Il successo del collocamento del BTp Valore 2028 ci fornisce la misura dell’impazienza delle famiglie verso il sistema delle banche. Per anni hanno accettato di parcheggiare i loro risparmi su conti deposito a tassi zero, perché le condizioni del mercato erano quelle. Adesso, però, i tassi di interesse sono saliti ai massimi da quando esiste l’euro e i clienti non hanno visto il becco di un quattrino.
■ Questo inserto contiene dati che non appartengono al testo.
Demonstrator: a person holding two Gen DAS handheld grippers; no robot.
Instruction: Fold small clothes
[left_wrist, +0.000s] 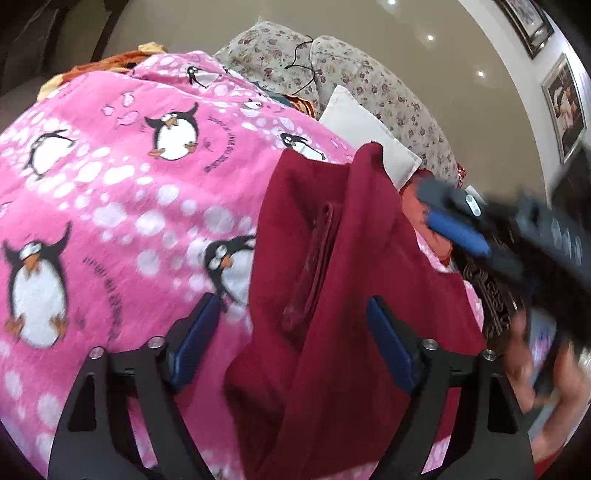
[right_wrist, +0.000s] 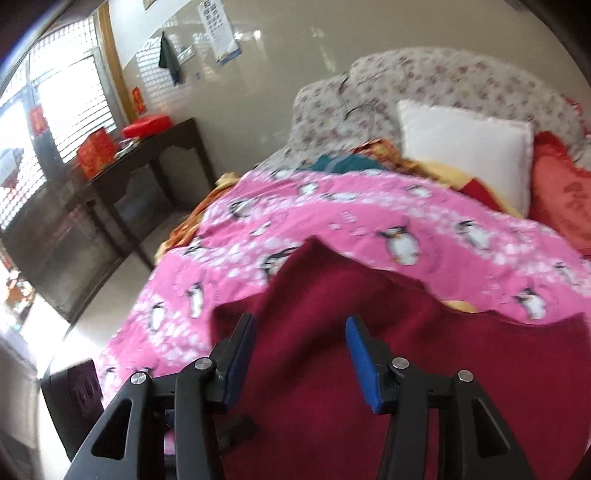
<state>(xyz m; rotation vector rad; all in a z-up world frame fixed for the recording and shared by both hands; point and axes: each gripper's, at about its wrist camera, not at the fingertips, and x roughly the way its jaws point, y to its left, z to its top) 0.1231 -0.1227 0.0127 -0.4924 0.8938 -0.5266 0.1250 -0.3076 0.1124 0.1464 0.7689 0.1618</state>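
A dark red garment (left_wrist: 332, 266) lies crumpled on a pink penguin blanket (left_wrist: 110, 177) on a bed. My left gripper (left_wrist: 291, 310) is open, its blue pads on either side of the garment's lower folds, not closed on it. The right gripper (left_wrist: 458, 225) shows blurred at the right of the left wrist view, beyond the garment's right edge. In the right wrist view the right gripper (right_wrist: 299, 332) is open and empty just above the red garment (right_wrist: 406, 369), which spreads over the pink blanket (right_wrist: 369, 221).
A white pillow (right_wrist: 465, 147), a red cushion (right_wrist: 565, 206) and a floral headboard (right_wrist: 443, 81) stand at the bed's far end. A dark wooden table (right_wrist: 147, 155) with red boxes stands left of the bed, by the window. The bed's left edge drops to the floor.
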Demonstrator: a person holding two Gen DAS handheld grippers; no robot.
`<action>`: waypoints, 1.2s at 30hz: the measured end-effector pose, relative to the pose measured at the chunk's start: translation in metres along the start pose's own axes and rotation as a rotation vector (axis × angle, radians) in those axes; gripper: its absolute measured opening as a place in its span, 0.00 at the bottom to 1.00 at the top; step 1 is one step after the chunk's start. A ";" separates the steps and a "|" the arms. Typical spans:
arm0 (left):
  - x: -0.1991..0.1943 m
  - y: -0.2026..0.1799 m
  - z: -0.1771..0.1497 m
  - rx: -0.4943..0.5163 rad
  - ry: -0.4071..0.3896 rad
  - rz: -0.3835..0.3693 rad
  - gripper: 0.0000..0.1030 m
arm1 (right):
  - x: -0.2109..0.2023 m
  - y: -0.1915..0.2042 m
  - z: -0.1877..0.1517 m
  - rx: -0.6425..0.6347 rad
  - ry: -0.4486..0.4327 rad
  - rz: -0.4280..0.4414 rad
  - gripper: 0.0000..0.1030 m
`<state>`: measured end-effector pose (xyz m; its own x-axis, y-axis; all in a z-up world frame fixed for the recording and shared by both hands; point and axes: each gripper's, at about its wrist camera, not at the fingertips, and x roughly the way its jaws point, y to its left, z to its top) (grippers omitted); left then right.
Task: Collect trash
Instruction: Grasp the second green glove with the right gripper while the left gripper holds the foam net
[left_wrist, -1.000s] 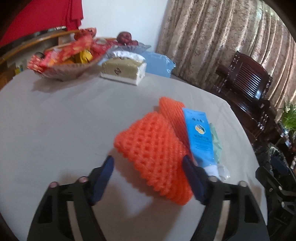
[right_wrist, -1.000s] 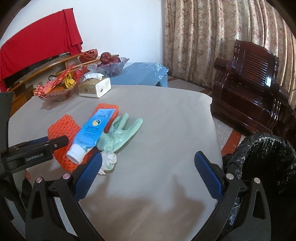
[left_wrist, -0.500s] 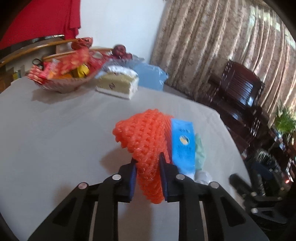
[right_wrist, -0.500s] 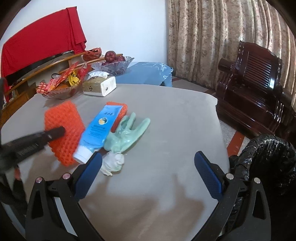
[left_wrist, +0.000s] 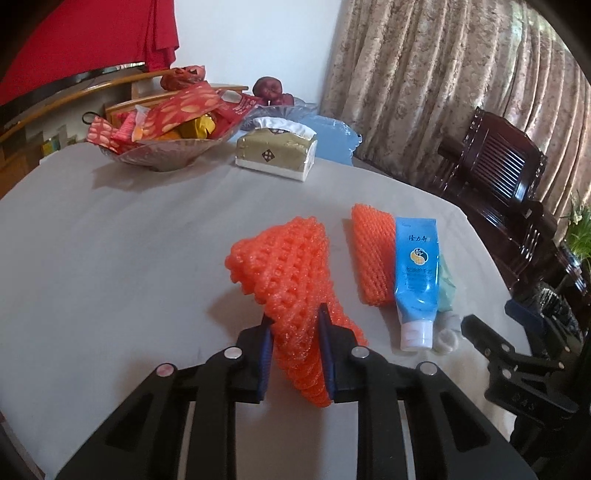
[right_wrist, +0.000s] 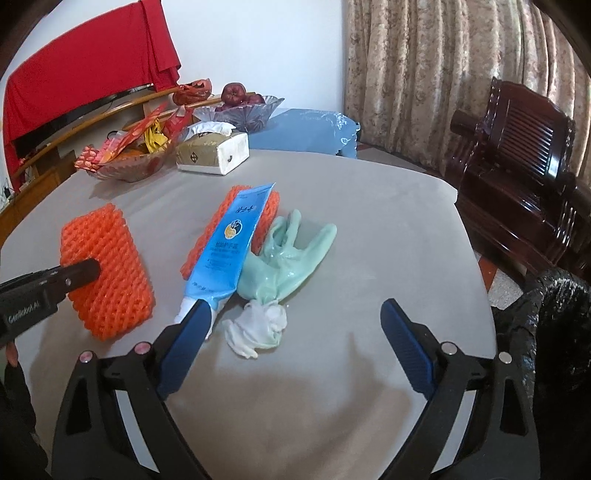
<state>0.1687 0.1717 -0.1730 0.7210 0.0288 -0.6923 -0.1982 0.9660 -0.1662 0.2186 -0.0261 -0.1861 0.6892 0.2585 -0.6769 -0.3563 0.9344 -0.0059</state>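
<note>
At the far left of the grey table, the left gripper is clamped on an orange foam fruit net, its blue pads pressing into the net's near end and pinching the mesh narrow between them; the net's far end stands up off the tabletop. In the right wrist view the same net shows as a flat slab held by a black finger. Just right of it a second orange foam net lies flat, with a blue squeeze tube resting partly on top, cap toward the camera. Against the tube lies a mint-green rubber glove, its white lining bunched at the cuff. Further right, the right gripper hangs above the table with jaws spread wide, holding nothing. A black trash bag sits off the table's right edge.
</note>
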 end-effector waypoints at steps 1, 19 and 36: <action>0.002 0.000 -0.001 -0.001 0.002 0.000 0.22 | 0.004 0.000 0.001 -0.001 0.011 -0.010 0.82; 0.018 -0.002 -0.004 -0.017 0.011 -0.004 0.22 | 0.049 0.011 0.011 -0.021 0.149 0.077 0.43; -0.005 -0.024 0.006 0.016 -0.035 -0.048 0.22 | -0.016 -0.017 0.017 0.013 0.024 0.051 0.30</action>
<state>0.1736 0.1500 -0.1614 0.7521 -0.0091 -0.6590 -0.1521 0.9705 -0.1870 0.2241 -0.0420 -0.1630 0.6548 0.3001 -0.6937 -0.3820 0.9233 0.0388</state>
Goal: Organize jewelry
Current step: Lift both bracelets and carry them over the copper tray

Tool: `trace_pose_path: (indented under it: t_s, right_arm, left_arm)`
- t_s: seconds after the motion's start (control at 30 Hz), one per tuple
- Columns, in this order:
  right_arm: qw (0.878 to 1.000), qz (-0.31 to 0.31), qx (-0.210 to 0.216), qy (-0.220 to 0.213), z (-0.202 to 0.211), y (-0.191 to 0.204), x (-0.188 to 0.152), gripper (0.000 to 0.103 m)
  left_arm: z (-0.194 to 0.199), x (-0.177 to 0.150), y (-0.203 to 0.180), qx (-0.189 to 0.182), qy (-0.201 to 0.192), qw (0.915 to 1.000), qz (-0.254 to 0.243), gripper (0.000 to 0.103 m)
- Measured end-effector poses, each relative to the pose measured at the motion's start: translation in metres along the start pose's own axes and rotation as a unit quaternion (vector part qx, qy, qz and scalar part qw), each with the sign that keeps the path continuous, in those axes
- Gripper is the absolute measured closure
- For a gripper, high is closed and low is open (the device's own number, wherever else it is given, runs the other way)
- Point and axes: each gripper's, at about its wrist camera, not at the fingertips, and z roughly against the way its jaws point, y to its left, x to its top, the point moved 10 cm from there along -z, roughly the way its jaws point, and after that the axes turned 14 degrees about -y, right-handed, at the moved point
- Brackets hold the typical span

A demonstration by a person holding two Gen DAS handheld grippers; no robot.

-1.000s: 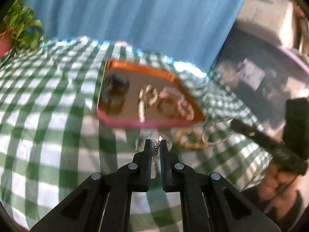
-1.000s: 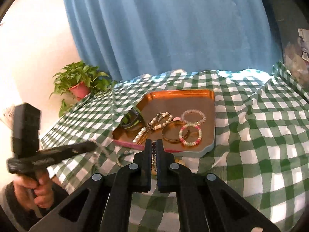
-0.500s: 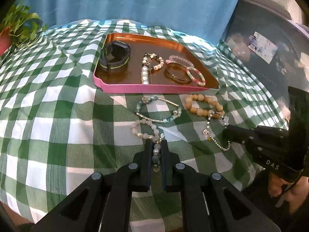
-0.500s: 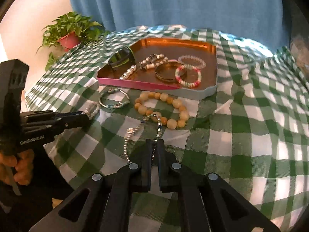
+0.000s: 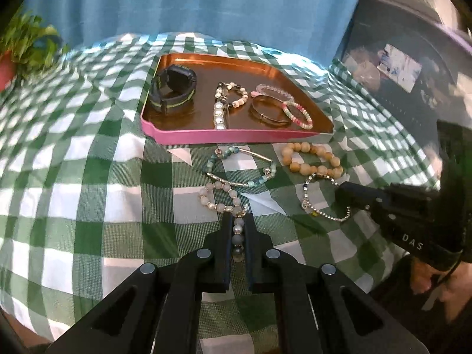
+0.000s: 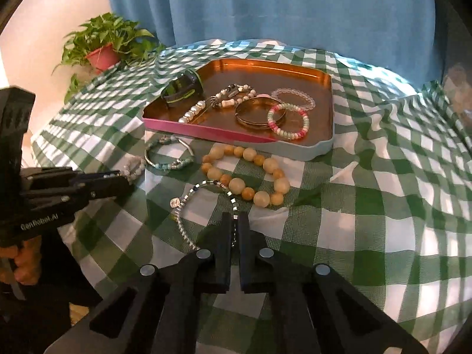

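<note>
While the left gripper rests low on the green-checked cloth covering the counter, its fingers are nearly closed on the pale-bead bracelet, a run of grey and white beads caught between them and the rest of the loop lying on the cloth just past the tips. Farther ahead of those fingers lies the turquoise-and-silver bracelet, and beyond it the pink-rimmed copper tray holding a black watch with a lime stripe, a pearl strand, a gold bangle, a pink-and-green bead bracelet and a clear bead bracelet.

The right gripper has its fingers almost together on the silver chain bracelet; a thin stretch of chain runs up between them, and the loop spreads on the cloth ahead and to the left of the tips. Just beyond the chain, touching or nearly touching it, sits the wooden-bead bracelet, near the tray's front rim.

Seen from the left wrist, the right tool's body reads "DAS"; from the right wrist, the left tool's side reads "GenRobot.AI". A potted plant stands far ahead to the left of the right fingers, before a blue curtain.
</note>
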Motion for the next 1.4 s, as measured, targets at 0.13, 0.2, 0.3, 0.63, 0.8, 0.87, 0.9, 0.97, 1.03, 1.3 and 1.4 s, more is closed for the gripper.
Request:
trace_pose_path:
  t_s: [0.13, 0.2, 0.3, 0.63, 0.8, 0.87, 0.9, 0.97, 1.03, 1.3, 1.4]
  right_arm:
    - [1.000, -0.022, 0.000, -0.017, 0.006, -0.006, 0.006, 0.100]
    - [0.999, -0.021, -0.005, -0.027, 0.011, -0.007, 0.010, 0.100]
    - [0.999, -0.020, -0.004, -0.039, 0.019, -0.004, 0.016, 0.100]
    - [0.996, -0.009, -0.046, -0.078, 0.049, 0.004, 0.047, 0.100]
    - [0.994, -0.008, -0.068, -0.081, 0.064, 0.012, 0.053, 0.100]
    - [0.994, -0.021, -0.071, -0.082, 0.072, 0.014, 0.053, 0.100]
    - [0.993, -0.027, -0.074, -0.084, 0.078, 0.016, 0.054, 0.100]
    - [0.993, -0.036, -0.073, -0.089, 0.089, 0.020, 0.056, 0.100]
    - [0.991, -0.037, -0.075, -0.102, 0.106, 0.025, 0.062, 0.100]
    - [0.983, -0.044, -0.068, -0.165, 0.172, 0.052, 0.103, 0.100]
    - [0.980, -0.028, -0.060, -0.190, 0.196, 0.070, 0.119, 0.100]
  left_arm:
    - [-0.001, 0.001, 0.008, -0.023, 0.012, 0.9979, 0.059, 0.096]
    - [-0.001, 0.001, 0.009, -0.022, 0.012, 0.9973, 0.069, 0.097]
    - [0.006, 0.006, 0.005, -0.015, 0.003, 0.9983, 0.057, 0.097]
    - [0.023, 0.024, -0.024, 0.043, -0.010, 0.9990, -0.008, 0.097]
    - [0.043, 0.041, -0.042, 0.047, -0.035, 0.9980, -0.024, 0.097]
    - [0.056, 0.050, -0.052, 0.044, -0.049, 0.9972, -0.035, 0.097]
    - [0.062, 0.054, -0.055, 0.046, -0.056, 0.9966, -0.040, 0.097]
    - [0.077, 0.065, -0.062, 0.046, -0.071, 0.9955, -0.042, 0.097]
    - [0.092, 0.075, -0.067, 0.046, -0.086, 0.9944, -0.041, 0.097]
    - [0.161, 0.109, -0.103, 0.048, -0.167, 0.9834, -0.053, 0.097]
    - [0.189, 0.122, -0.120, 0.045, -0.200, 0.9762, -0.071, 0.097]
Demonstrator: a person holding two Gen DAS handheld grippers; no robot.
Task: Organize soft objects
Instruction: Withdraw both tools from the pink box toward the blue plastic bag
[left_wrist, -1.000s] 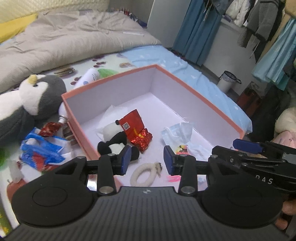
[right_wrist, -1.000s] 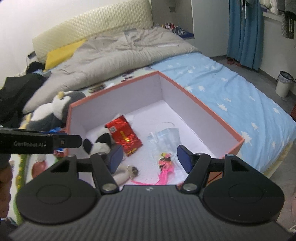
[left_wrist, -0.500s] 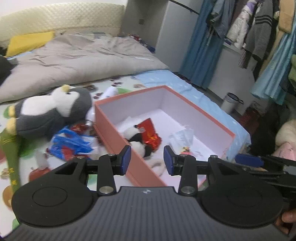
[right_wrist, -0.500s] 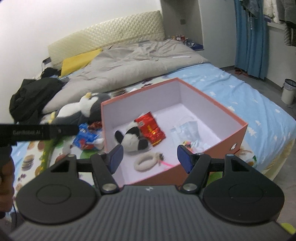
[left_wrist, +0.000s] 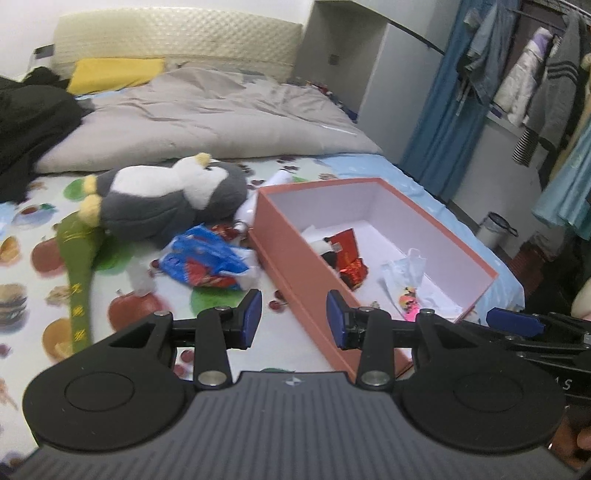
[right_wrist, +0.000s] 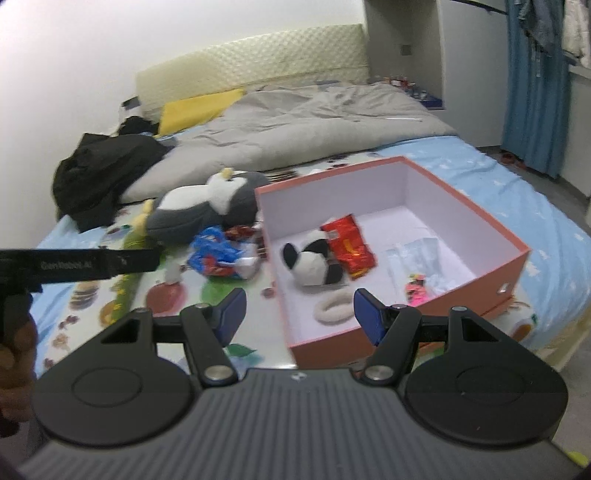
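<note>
1. Left gripper hangs above the bed, jaws parted with nothing between them, the near corner of the box showing in the gap.
2. Right gripper is spread wider, also empty, and sits over the box's front left corner.
3. The box stands open on the printed sheet, salmon outside, white inside.
4. Inside it: the panda lies toward the left wall, a red packet just beside and behind it.
5. A white ring lies near the front wall, in front of the panda.
6. A face mask lies on the right half of the floor, a small pink item in front of it.
7. Outside the box, the penguin lies on its side on the sheet, left of the box.
8. A blue bag lies between penguin and box, close to the box's left wall.
9. A long green plush lies beside the penguin's feet.
10. A grey quilt and a black garment fill the far end of the bed.
</note>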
Il ritornello delle banche è cambiato; non sono più i tassi di mercato a giustificare la mancata remunerazione della liquidità, bensì il fatto che i conti correnti e deposito non sarebbero forme di investimento.

Chi volesse vedere qualche euro di interesse, sostengono, dovrebbe investire sui mercati. Tramite banca e con tanto di commissioni, ovviamente.

Aumento tassi prosciuga conti correnti e deposito

C’è una grande ipocrisia in questa storia, che consulenti finanziari e certa stampa compiacente replicano come un mantra. E’ vero che il conto corrente non è un investimento, ma non è vero che per ciò stesso debba restare infruttifero. Le giacenze su questi strumenti di pagamento, divenuti essenziali oggigiorno, sono più o meno stabili nel tempo, anzi mostrano un trend crescente. Le banche hanno la possibilità di utilizzarle per prestare denaro, fatte salve le riserve obbligatorie e facoltative per fronteggiare i prelievi medi quotidiani. Non è più vero che i conti correnti stessi – figuriamoci i conti deposito – siano semplicemente un servizio offerto dalle banche per consentire accrediti di pagamenti e pagamenti con carta o prelievi in contante ai POS.

Poiché i clienti non hanno l’anello al naso, hanno iniziato a guardarsi intorno. Con l’aumento dei tassi di interesse, quest’anno in soli otto mesi hanno ridotto di 100 miliardi di euro i risparmi depositati in banca. In termini percentuali, parliamo di uno smobilizzo di poco superiore al 5%. Nulla di seriamente preoccupante per il sistema del credito, specie in una fase in cui presta minore denaro per via del rallentamento economico in corso.

In valore assoluto, poi, ancora risultano depositati in banca 1.750 miliardi, al netto degli investimenti in obbligazioni.

Risparmi da banche a titoli di stato

Dov’è andato a finire quel fiume di denaro? Diremmo, a pagare qualche bolletta esosa di luce e gas e a fare la spesa a prezzi stellari. I dati dicono un’altra cosa. Nei primi sei mesi dell’anno, le famiglie italiane hanno aumentato gli acquisti netti in titoli di stato domestici per quasi 77 miliardi. Nello stesso semestre, i risparmi in banca crollavano di 88,4 miliardi. Avete ancora dubbi? Su 100 euro prelevati, 87 sono andati a finire in BTp. Gli italiani sono meno ignoranti di quanto li dipingano i consulenti di fuffa finanziaria. Hanno visto salire i rendimenti fino al 4-5% sui bond del Tesoro e di uno zero virgola sui conti deposito. Hanno spostato denaro dai secondi ai primi, con buona pace delle chiacchiere di banchieri e reti interessate a demonizzare gli investimenti in obbligazioni di stato.

E’ evidente che le banche torneranno ad attirare i risparmi dei clienti a colpi di tassi di interesse solo quando avranno bisogno della loro liquidità. Più o meno faranno passare questa fase di contrazione dell’economia e aspetteranno che i tassi scendano un po’ per migliorare un po’ le offerte, ma senza inseguire la corsa dei rendimenti sovrani e corporate. Nel frattempo, le esposizioni dirette delle famiglie verso i BTp tendono ad avvicinarsi ai 300 miliardi. Cifre che non pensavamo più possibili fino a un anno fa. E’ bastata un po’ d’inflazione, con annesso aumento dei tassi, per riportarci indietro di tanti anni.